» **Information**:

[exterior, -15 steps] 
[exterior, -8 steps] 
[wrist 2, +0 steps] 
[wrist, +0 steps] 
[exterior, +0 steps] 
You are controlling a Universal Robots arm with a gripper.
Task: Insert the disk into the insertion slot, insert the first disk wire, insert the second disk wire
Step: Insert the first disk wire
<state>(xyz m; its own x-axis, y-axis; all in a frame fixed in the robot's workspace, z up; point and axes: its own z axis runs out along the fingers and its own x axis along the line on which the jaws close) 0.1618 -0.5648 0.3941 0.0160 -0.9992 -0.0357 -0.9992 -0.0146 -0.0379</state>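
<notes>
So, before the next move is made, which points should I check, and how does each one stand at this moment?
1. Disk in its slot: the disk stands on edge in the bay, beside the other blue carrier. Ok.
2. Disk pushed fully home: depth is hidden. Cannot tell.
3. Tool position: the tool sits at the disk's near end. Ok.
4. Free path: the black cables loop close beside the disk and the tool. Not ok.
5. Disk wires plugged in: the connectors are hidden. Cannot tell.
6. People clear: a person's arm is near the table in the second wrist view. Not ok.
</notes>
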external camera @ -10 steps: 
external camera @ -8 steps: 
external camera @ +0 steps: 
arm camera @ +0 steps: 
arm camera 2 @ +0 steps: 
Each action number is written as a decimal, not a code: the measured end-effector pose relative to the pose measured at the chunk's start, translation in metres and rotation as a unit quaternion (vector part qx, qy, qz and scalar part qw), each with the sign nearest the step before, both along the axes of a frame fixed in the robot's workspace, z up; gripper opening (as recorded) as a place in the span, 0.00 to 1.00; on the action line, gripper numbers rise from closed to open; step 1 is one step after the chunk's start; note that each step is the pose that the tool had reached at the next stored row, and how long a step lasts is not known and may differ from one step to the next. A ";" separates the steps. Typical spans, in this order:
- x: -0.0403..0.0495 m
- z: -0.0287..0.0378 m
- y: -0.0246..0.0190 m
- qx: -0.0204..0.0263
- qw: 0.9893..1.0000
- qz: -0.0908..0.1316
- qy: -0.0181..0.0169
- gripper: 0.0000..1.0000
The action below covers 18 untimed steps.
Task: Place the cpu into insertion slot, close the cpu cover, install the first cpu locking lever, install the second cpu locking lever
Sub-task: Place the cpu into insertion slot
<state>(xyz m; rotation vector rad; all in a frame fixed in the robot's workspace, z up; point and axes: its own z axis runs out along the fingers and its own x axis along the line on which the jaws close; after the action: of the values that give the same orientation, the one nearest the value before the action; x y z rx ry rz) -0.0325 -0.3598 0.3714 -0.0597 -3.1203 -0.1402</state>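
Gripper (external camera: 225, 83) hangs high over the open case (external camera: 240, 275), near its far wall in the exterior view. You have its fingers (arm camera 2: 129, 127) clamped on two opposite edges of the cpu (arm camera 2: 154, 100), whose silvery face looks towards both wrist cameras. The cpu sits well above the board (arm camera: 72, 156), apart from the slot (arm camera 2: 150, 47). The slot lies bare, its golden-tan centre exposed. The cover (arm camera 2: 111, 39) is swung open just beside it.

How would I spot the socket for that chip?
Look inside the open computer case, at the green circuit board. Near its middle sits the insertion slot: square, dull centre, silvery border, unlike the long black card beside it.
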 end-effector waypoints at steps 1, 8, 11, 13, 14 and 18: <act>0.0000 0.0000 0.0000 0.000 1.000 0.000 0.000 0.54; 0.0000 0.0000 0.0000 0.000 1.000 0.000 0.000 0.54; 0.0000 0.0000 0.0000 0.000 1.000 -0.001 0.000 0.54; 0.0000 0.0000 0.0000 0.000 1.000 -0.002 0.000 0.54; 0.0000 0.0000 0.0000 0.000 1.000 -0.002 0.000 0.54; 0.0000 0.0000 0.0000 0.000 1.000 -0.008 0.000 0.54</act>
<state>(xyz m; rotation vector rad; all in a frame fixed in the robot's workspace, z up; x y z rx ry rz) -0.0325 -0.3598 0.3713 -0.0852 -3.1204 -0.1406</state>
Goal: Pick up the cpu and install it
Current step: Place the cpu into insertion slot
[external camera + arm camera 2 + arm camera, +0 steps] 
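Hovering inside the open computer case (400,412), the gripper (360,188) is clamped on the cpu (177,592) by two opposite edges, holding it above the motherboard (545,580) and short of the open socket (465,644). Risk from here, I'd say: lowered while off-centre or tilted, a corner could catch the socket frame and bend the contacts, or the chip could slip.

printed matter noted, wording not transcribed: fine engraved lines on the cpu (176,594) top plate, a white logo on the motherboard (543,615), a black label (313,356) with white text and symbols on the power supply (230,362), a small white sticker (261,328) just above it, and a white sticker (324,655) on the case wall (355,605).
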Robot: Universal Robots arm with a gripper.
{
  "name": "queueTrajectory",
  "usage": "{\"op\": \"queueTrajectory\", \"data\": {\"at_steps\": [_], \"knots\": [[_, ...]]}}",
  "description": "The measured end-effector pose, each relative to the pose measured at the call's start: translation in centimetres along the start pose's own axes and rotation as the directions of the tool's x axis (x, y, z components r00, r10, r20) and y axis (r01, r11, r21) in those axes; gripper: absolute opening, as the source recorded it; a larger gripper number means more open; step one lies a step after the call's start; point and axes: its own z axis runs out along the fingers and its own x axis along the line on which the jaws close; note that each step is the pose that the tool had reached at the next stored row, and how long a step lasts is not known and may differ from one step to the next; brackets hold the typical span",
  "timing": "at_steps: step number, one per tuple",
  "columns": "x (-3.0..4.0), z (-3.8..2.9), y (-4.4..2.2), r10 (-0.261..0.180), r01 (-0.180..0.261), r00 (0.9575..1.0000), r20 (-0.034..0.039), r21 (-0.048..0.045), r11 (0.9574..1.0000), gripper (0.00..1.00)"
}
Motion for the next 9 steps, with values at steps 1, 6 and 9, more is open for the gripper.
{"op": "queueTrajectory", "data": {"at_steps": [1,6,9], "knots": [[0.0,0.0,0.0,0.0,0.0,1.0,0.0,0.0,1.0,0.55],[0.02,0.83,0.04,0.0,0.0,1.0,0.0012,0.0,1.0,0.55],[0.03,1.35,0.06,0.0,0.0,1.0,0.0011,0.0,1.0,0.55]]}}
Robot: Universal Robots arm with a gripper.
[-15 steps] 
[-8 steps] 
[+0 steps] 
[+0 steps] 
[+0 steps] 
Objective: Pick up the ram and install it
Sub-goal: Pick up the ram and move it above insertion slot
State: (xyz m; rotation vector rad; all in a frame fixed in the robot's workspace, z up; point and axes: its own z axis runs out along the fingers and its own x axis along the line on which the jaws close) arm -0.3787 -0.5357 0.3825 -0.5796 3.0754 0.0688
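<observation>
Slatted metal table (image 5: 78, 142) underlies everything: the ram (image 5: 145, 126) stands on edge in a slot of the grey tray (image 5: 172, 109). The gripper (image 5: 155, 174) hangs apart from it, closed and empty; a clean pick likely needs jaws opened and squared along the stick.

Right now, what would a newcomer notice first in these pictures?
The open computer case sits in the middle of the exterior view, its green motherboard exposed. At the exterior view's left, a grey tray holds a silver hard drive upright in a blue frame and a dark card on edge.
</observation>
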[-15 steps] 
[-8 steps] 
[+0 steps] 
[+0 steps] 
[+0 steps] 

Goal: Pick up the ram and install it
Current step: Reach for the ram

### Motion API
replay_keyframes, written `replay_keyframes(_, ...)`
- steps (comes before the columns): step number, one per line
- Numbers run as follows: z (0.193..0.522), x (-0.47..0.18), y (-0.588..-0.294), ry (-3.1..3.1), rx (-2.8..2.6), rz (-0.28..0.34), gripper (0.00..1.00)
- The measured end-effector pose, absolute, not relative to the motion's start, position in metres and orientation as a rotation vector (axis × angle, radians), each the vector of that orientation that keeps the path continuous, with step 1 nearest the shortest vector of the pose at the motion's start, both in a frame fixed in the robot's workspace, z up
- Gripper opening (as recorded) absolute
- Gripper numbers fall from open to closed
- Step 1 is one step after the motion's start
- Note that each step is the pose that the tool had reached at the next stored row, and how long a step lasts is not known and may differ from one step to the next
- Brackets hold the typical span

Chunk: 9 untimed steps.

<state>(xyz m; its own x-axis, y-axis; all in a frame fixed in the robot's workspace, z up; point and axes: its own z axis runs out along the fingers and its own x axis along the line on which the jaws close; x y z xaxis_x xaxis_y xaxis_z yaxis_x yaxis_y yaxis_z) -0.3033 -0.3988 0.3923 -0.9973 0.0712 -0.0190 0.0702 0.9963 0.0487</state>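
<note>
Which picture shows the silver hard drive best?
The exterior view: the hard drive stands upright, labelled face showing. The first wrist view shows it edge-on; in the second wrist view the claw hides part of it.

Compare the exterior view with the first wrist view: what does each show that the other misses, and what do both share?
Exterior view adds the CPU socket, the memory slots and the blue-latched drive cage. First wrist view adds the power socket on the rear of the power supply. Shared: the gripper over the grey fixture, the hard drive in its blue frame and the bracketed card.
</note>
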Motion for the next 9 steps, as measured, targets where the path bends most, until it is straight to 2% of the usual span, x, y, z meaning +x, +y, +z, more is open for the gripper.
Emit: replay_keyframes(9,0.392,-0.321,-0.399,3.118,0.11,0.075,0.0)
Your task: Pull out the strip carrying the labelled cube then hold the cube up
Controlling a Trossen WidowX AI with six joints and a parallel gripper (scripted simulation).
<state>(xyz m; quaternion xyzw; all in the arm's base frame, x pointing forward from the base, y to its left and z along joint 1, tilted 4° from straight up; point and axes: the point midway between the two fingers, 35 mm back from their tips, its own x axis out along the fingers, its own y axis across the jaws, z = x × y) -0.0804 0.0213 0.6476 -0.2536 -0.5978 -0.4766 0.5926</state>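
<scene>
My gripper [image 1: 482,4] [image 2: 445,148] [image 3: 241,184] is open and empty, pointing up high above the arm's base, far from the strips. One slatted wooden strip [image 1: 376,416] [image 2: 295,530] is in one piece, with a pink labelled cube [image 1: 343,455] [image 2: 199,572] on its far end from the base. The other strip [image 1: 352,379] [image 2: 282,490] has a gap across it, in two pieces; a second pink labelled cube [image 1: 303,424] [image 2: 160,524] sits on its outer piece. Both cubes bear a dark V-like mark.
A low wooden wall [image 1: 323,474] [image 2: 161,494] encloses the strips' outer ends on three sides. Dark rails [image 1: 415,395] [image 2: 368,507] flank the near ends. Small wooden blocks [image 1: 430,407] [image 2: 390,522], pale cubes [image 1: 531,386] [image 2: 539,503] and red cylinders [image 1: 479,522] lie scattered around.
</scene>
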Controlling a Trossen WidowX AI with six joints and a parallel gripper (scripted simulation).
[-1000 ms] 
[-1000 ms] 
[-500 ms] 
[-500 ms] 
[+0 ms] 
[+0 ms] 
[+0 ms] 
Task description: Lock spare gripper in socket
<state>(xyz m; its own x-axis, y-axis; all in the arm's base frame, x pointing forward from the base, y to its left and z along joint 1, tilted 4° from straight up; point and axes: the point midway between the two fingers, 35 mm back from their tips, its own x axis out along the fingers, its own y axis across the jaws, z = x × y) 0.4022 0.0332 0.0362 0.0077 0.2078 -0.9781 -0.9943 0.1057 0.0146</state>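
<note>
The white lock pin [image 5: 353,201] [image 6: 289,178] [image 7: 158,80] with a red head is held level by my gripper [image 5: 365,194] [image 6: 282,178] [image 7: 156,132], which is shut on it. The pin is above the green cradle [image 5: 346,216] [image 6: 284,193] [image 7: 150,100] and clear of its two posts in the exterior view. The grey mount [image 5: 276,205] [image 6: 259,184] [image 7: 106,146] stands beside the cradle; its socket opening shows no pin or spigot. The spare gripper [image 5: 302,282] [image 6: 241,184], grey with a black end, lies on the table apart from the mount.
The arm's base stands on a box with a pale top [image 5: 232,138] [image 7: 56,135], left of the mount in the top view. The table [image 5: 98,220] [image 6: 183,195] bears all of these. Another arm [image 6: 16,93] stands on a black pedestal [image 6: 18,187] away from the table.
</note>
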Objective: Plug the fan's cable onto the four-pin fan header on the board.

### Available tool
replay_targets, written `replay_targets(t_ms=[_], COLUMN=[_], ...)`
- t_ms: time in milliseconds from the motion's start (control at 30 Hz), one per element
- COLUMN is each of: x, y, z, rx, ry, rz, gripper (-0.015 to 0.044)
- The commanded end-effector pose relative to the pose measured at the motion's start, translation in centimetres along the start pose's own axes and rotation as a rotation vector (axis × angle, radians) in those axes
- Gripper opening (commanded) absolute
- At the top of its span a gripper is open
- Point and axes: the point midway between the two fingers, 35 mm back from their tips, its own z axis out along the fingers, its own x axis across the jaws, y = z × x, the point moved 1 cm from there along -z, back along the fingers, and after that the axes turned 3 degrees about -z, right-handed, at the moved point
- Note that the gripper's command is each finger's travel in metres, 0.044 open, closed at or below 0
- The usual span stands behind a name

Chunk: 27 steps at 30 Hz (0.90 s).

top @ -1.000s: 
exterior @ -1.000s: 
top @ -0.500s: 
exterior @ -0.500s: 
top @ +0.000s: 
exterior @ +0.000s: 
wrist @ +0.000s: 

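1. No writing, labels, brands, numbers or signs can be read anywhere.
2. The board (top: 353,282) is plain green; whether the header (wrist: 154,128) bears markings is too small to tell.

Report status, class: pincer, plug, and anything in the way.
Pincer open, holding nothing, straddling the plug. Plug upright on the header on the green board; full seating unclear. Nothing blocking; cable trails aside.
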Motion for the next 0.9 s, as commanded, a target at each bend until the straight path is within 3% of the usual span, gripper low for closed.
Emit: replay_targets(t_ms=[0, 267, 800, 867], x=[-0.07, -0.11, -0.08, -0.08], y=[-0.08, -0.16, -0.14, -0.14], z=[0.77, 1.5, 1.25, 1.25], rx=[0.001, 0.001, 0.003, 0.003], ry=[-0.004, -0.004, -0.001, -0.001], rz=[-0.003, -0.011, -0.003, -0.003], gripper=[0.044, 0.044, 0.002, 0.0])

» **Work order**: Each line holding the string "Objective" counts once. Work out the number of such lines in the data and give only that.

» **Exercise answer**: 2